Information:
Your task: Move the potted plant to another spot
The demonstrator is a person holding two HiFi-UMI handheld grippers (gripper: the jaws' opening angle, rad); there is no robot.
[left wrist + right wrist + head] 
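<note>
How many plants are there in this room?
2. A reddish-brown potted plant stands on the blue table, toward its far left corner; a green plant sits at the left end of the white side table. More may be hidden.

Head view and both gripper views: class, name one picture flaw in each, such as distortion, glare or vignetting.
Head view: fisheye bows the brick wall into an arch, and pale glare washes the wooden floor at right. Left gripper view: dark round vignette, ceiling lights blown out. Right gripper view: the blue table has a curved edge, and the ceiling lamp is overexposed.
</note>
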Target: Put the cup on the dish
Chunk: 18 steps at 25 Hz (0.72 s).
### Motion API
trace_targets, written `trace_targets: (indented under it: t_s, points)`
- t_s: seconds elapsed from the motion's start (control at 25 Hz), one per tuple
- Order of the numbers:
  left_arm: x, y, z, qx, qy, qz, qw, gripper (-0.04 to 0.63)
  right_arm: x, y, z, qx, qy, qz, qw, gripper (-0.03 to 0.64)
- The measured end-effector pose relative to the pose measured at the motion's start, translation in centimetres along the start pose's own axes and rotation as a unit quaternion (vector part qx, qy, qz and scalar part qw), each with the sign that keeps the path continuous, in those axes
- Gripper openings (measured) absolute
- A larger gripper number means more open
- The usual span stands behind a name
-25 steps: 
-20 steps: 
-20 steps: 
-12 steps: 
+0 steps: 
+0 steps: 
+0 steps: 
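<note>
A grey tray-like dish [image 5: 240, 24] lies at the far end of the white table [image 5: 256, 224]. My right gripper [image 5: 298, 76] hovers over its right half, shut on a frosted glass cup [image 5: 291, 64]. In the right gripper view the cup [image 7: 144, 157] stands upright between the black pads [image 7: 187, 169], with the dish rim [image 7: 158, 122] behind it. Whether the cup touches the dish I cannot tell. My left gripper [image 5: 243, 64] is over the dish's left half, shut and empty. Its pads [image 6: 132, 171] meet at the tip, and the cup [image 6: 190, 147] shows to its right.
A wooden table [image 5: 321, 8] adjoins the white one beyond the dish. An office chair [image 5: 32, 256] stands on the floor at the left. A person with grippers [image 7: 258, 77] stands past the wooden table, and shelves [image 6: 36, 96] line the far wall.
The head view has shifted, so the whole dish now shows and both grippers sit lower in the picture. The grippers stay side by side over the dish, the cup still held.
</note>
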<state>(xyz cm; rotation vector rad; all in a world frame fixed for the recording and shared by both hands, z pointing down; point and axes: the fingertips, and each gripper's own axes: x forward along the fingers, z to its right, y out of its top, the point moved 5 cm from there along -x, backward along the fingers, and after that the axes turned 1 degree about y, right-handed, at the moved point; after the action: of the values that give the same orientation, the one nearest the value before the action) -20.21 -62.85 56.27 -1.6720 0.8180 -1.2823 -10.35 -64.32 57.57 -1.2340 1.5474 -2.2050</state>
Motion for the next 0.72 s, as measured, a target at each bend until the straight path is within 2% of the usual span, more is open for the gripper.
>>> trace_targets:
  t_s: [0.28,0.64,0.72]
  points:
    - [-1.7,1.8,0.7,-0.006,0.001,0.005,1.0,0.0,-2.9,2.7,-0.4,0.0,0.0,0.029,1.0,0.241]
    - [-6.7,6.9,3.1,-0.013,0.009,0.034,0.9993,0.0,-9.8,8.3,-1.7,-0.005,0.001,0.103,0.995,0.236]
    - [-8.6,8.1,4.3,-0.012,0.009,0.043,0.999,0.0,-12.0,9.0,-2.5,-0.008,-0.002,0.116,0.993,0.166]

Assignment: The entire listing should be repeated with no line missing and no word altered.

Your solution:
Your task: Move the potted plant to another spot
The demonstrator is a person holding two HiFi-UMI handheld grippers (gripper: the jaws' opening angle, rad); there is no robot.
[left wrist + right wrist + head] 
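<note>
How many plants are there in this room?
2. A reddish-brown potted plant stands on the blue table, toward its far left corner; a green plant sits at the left end of the white side table. More may be hidden.

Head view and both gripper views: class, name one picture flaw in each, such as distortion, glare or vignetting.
Head view: fisheye bows the brick wall into an arch, and pale glare washes the wooden floor at right. Left gripper view: dark round vignette, ceiling lights blown out. Right gripper view: the blue table has a curved edge, and the ceiling lamp is overexposed.
</note>
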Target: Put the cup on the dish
Chunk: 18 steps at 25 Hz (0.72 s).
### Motion API
trace_targets, written `trace_targets: (indented under it: t_s, points)`
- t_s: seconds elapsed from the motion's start (control at 25 Hz), one per tuple
- Order of the numbers:
  left_arm: x, y, z, qx, qy, qz, qw, gripper (-0.04 to 0.63)
  right_arm: x, y, z, qx, qy, qz, qw, gripper (-0.03 to 0.64)
- The measured end-effector pose relative to the pose measured at the motion's start, translation in centimetres along the start pose's own axes and rotation as a unit quaternion (vector part qx, qy, qz and scalar part qw), each with the sign that keeps the path continuous, in those axes
- Gripper openings (measured) absolute
- A larger gripper number means more open
- The usual span stands behind a name
-25 steps: 
-20 steps: 
-20 steps: 
-12 steps: 
+0 steps: 
+0 steps: 
+0 steps: 
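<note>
A grey tray-like dish [image 5: 240, 24] lies at the far end of the white table [image 5: 256, 224]. My right gripper [image 5: 298, 76] hovers over its right half, shut on a frosted glass cup [image 5: 291, 64]. In the right gripper view the cup [image 7: 144, 157] stands upright between the black pads [image 7: 187, 169], with the dish rim [image 7: 158, 122] behind it. Whether the cup touches the dish I cannot tell. My left gripper [image 5: 243, 64] is over the dish's left half, shut and empty. Its pads [image 6: 132, 171] meet at the tip, and the cup [image 6: 190, 147] shows to its right.
A wooden table [image 5: 321, 8] adjoins the white one beyond the dish. An office chair [image 5: 32, 256] stands on the floor at the left. A person with grippers [image 7: 258, 77] stands past the wooden table, and shelves [image 6: 36, 96] line the far wall.
The head view has shifted, so the whole dish now shows and both grippers sit lower in the picture. The grippers stay side by side over the dish, the cup still held.
</note>
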<state>(xyz cm; rotation vector rad; all in a world frame fixed for the recording and shared by both hands, z pointing down; point and axes: the fingertips, and each gripper's own axes: x forward along the fingers, z to its right, y out of its top, the point moved 5 cm from there along -x, backward along the fingers, and after that the axes turned 1 degree about y, right-handed, at the moved point; after the action: of the values that give the same orientation, the one nearest the value before the action) -20.21 -62.85 56.27 -1.6720 0.8180 -1.2823 -10.35 -64.32 57.57 -1.2340 1.5474 -2.2050</state>
Motion for the next 0.72 s, as measured, a target at each bend until the straight path is within 2% of the usual span, more is open for the gripper.
>>> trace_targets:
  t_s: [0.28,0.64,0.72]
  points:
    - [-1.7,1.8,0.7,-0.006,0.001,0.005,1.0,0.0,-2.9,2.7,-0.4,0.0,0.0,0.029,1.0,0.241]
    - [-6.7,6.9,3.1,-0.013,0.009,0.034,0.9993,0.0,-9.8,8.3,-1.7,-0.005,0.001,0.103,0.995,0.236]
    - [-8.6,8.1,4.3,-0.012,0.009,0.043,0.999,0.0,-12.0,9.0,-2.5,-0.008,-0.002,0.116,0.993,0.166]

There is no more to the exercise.